The rainbow stain on the right divided into three progressively darker bands and again into three horizontal segments corresponding to the sky, the tower and the ground. 

Starting with the lightest stain in the sky, Roski had me fiddle with the colour balance sliders until the colour matched the adjacent unaffected portion of sky  as nearly as possible.  We repeated the process for each of the bands until -- mirabilis dictu -- all three were very much the colour of the unstained portion of the sky.  To fine-tune the match, Rosco had me open up "curves" to lighten/brighten the purged segment just a tad.

However, film grain tends to be particularly visible in areas like skies and the colour adjusted segment was unduly smooth. Like skin grafts, it did not match the pores of the healthy skin.  So Rosco had me fiddle with "film grain" and when that did not quite work he said to add something called "Gaussian noise."  That seemed to work fairly well and when that was done, Rosco had me use the "clone stamp" tool to "dab" around the border between the two sections of sky. Basically the stamp is used to copy a patch of picture pixels  and then paste the pixel-pattern elsewhere.  This "dabbing" was done lightly and randomly so as to confuse and thereby unaccentuate the demarkation between the two segments. 

Rosco then directed the same process with respect to each of the remaining shades of the two other horizontal segments, although no clone dabbing was needed since there was no visible film grain to be matched.   

However, the sliver of trees to the very right of the foto did not lend itself very well to colour balancing because the segment was not an even approximately uniform colour. Although they were stained rust red, there were tiny patches of sky between the leaves and branches of the tree.  "Oh leave it," i said, "no one is going to really notice."

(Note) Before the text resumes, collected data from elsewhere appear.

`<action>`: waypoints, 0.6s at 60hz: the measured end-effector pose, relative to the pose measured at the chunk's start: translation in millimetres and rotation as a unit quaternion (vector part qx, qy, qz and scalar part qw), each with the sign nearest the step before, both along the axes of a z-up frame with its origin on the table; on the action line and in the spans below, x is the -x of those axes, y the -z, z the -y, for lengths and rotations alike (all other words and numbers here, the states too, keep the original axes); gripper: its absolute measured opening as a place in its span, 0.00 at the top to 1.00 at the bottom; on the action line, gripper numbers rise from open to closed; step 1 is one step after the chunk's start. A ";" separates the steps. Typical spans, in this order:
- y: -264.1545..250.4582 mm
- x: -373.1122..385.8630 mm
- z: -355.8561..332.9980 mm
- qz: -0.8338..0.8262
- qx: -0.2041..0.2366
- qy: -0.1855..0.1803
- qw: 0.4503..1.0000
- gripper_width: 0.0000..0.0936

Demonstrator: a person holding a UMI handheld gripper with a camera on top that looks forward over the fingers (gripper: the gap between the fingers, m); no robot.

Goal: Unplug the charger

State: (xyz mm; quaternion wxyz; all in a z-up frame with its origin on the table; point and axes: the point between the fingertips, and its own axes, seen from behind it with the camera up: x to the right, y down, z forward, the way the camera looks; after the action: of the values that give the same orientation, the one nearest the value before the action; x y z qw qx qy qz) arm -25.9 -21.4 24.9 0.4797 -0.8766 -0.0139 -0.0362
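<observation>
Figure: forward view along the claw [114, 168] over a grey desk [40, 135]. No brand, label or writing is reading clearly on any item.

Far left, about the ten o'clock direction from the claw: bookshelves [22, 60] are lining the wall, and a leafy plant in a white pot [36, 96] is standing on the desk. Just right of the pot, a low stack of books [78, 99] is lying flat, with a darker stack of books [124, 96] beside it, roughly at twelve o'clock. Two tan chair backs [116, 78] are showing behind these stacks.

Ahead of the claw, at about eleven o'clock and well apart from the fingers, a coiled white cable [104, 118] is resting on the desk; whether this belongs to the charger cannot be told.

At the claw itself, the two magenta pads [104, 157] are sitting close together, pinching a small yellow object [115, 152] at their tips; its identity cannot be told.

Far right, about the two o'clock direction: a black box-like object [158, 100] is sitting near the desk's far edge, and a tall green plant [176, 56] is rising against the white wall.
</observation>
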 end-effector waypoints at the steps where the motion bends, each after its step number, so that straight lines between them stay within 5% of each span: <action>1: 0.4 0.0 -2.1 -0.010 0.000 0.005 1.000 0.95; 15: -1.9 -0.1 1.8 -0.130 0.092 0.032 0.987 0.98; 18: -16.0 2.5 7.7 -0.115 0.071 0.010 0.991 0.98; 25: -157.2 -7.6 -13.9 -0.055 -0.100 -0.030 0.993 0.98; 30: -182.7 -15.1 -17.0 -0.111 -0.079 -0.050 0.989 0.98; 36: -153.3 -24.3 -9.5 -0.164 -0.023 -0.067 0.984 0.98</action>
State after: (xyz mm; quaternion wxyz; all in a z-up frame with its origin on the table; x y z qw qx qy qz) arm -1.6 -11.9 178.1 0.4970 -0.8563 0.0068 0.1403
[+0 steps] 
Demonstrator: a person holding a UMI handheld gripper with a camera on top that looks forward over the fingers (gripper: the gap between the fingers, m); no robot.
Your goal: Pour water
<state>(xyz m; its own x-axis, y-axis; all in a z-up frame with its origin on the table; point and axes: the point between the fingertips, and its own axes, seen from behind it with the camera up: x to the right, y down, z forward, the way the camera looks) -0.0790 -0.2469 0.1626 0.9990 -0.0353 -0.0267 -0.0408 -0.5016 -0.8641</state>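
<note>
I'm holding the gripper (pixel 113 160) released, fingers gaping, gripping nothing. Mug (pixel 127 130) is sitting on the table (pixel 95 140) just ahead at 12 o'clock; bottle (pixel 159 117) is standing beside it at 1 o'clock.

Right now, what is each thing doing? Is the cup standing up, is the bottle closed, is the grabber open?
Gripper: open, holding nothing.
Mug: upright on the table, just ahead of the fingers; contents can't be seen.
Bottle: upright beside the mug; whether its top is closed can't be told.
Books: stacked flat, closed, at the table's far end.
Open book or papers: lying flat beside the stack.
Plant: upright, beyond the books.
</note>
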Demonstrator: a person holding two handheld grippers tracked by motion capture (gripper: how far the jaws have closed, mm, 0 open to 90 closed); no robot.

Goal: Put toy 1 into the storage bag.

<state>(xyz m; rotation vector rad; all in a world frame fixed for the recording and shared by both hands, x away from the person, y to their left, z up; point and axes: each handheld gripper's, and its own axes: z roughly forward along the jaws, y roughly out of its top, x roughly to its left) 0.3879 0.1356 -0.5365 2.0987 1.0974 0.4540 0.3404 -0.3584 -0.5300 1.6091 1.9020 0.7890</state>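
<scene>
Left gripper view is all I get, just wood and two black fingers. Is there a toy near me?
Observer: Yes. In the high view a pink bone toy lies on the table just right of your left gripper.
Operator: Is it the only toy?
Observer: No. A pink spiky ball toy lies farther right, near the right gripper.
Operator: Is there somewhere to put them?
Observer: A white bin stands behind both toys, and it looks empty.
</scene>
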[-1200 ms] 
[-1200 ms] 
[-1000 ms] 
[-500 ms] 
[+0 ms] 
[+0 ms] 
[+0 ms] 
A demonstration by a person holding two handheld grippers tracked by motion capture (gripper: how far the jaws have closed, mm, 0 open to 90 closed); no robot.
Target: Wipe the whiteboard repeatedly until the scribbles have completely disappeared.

But Roski would have none of it. "Yes they will," he said, "even if they don't know it."  "So what do you want me to do?" i asked.  "Make it big," Rosco said.  So i magnified it up 300% or so. "Now what?"  Rosco put his paw on the dodge tool.  The dodge tool is a like a reverse pencil that lightens -- by degrees -- the pixels it touches; so that, in this case, with successive clicks, the rust red would become pink, then pale, then off-white or white.  Patch by patch Rosco directed the lightening up of bits of sky. When that was done he used the stamp tool to replace remaining bits of rust stained leaves with various shades of green.  


The picture was now surgically corrected.  However, because an ultra-violet filter was not used, the foto had an overall yellowish/reddish tint to it.  Normally this could be corrected with Photoshop's "auto color" and "auto level" tools.  But these could not be used so long as the stain was present because the stain would bias the auto-calculation.  Now that the stain was removed they could be used.

Rosco didn't like the results, however, and instead had me play around with the grey-balance tool which does the same type of color adjustment based on whatever color-point in the picture is selected to serve as the "base reference".  The end result was to remove the yellowish hue and bring out the greys and blues.

But this darkening had the effect of highlighting the contast between the original and the corrected portion of the sky.  To remedy this, Rosco had me select the entire sky portion of the picture and lighten it back up. This done, Rosco turned his head toward me displaying a pleased-with-himself look: <pant><pant><pant>
 
Although I think the grass to the right could stand a bit of "greening", Rosco says he wants to go to bed now.  

As a postscript, i might add that a week after Rosco took the picture, i ran into the owner of the barn while walking Nicki on the other side of town by Squalicum Mound.  The owner, Jim, is semi-retired and the barn houses about 20 heifers.